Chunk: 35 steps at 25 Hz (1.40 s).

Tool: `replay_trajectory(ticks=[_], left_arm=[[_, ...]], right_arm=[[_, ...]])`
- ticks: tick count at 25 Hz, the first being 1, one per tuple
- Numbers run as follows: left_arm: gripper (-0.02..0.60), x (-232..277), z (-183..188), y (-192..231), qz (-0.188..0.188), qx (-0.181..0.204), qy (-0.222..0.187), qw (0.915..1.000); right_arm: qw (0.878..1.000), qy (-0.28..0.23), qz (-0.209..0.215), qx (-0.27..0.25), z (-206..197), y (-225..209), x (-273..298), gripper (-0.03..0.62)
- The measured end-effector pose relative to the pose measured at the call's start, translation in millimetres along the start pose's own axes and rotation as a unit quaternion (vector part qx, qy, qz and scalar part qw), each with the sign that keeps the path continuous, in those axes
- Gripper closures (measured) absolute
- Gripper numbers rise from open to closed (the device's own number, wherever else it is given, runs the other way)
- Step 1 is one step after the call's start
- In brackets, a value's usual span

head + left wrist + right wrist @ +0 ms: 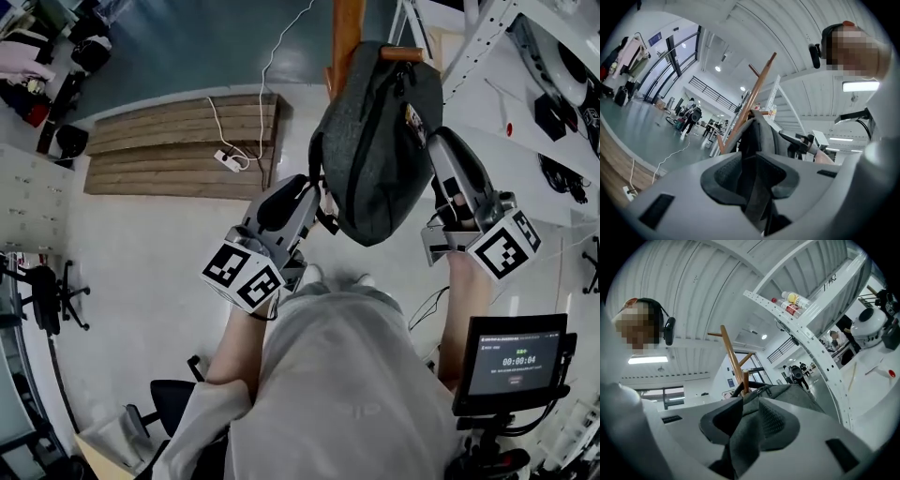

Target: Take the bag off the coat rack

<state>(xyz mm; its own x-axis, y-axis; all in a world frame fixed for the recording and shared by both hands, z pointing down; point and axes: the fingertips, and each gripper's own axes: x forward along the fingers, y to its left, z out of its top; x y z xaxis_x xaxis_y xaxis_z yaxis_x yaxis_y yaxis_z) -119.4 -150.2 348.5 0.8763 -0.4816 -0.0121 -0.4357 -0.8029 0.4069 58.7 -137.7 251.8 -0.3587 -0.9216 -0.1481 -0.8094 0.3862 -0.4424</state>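
A dark grey bag (380, 141) hangs from a peg (401, 53) of the wooden coat rack (345, 37). My left gripper (314, 202) is at the bag's lower left side. In the left gripper view a dark strap (757, 197) of the bag (764, 136) runs between the jaws of the left gripper (757, 176), which pinch it, with the rack (754, 93) behind. My right gripper (441, 150) is against the bag's right side. In the right gripper view the right gripper (747, 420) is shut on a fold of the bag's grey fabric (787, 394), below the rack (731, 357).
A low wooden platform (178, 145) with a power strip and white cable (228, 159) lies on the floor to the left. White perforated shelving (487, 37) stands close on the right. A small screen (516, 361) is at lower right, an office chair (47, 295) at far left.
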Motion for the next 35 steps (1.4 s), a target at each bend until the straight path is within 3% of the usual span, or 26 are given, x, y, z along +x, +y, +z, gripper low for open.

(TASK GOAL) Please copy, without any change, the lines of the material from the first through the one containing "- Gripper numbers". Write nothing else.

(SOLUTION TO THE PROBLEM)
Chunk: 35 steps at 25 Hz (1.40 s).

Tool: `replay_trajectory(ticks=[_], left_arm=[[_, ...]], right_arm=[[_, ...]])`
- ticks: tick count at 25 Hz, the first being 1, one per tuple
- Numbers run as follows: left_arm: gripper (-0.02..0.60), x (-232..277), z (-183..188), y (-192..231), qz (-0.188..0.188), qx (-0.181..0.204), qy (-0.222..0.187), qw (0.915..1.000); right_arm: qw (0.878..1.000), qy (-0.28..0.23), qz (-0.209..0.215), qx (-0.27..0.25), z (-206..197), y (-225..209), x (-273..298), gripper (-0.03..0.62)
- The measured end-effector pose relative to the pose measured at the call's start, translation in millimetres along the start pose's own axes and rotation as a unit quaternion (vector part qx, qy, qz and scalar part qw), each with the sign that keeps the path continuous, in those axes
- Gripper closures (measured) absolute
- Gripper numbers rise from open to closed (the device's own number, wherever else it is given, runs the other way)

There's no more to the answer.